Adaptive MCMC Tutorial
In phylogenetic analyses, partitioning strategies (for example: by gene, by codon position, or both) involve estimating conditionally independent models of molecular evolution for those partitions, requiring a large number of evolutionary parameters that have to be estimated. This leads to an increased computational burden for such analyses. With the rise of multi-core processors, massively parallel computations can be enabled that are not yet fully exploited by many phylogenetic software packages for multipartite analyses.
The adaptive Metropolis (AM) algorithm is based on the classical random walk Metropolis algorithm (Metropolis et al., 1953) and an earlier study by Haario et al. (1999) that entertains a Gaussian proposal distribution centred on the chain’s current state and with a covariance calculated from a fixed number of previous states. The AM algorithm generalizes this by computing the covariance of the proposal distribution using all of the previous states. An important advantage of the AM algorithm is that it starts using the cumulating information from the beginning of the run, ensuring that the search becomes more effective at an early stage.
In essence, an adaptive MCMC approach such as the one presented here attempts to automatically learn optimal parameter values for a collection of parameters by analysing the previous parameter values visited at earlier states of the analysis. As such, adaptive MCMC transition kernels are non-Markovian, as they take into account a possible large collection of previous states to make proposals for the next state in the Markov chain.
Prerequisites
This tutorial requires that you have a standard BEAST XML, as for example generated by BEAUti, at the ready. This XML will be modified to replace the default transition kernels by one or more adaptable variance multivariate normal transition kernels. Note that we’re in the process of incorporating this functionality into BEAUti.

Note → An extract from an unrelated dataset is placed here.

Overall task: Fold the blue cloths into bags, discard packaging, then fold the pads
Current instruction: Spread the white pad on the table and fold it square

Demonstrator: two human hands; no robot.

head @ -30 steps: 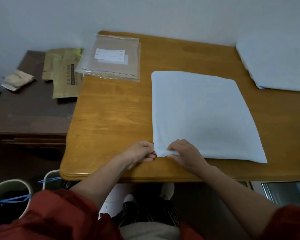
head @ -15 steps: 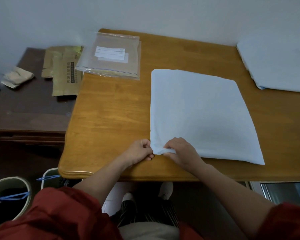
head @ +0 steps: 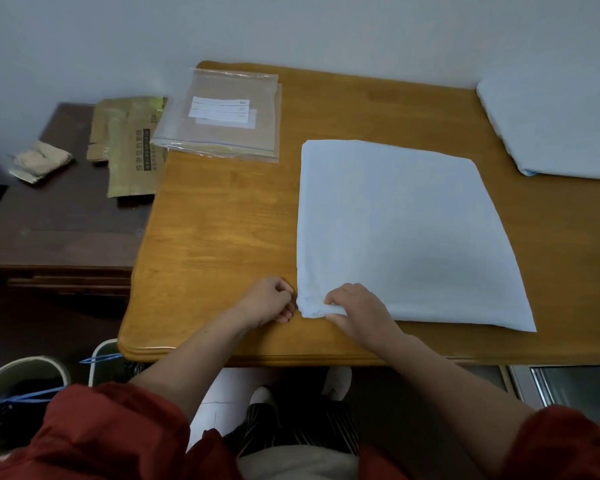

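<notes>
Pinching the near left corner of the pale blue square cloth (head: 406, 230), my right grip (head: 357, 313) is clamped on the fabric, fingers on top and thumb tucked under the edge. My left grip (head: 269, 299) sits just beside that corner with fingers curled. I cannot tell whether it holds any fabric. The cloth lies flat at centre frame on the honey-coloured wooden tabletop (head: 222, 237).

Procedure, as I judge it:
1. Separate and secure all layers at the corner before lifting, since thin fabric will slip apart.
2. Take the matching corner or edge with the free grip so the fold line stays straight.
3. Carry the edge across low, align corners, then press the crease flat.
4. Reduce the cloth enough to fit a bag.

Containers:
- A stack of clear plastic zip bags with white labels (head: 222, 116), upper centre-left, touching the tabletop's far left edge. They look flat and unfilled.
- A round pale waste bin with a dark liner (head: 25, 379), lower left. Its contents are too dark to read.
- Brown paper packaging (head: 129, 143) lies on the dark side table (head: 49, 230), not yet discarded.

A second folded pale blue cloth (head: 561, 126) waits at upper right.
</notes>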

Default transition kernels
BEAST XML files with default transition kernels, that can easily be adapted to using adaptive MCMC approaches, typically contain a mixture of so-called scaleOperators, randomWalkOperators and deltaExchangeOperators. The parameters operated upon by those transition kernels can readily be added to an adaptable variance multivariate normal transition kernel. For example, a BEAST XML file using default transition kernels for the carnivores data set discussed in our paper (Baele et al., 2017) contains the following transition kernels:
<scaleOperator scaleFactor="0.75" weight="2">
<parameter idref="ND5.CP1.kappa"/>
</scaleOperator>
<scaleOperator scaleFactor="0.75" weight="2">
<parameter idref="ND5.CP2.kappa"/>
</scaleOperator>
<scaleOperator scaleFactor="0.75" weight="3">
<parameter idref="ND5.CP3.kappa"/>
</scaleOperator>
<scaleOperator scaleFactor="0.75" weight="2">
<parameter idref="ND5.CP1.alpha"/>
</scaleOperator>
<scaleOperator scaleFactor="0.75" weight="2">
<parameter idref="ND5.CP2.alpha"/>
</scaleOperator>
<scaleOperator scaleFactor="0.75" weight="2">
<parameter idref="ND5.CP3.alpha"/>
</scaleOperator>
<scaleOperator scaleFactor="0.75" weight="2">
<parameter idref="yule.birthRate"/>
</scaleOperator>
<deltaExchange delta="0.75" parameterWeights="612 612 612" weight="6">
<parameter idref="allMus"/>
</deltaExchange>
In other words, the are 3 transition kernels acting upon the κ parameter of each codon position/partition and 3 transition kernels acting upon the α parameter - describing the distribution that models among-site rate heterogeneity. Additionally, the birth rate ψ of the tree prior and the μ parameters - describing the relative rate parameters - are being estimated. Other transition kernels in this example include those that work upon the tree topology and the branch lengths, which at the moment cannot be incorporated into an adaptive MCMC analysis.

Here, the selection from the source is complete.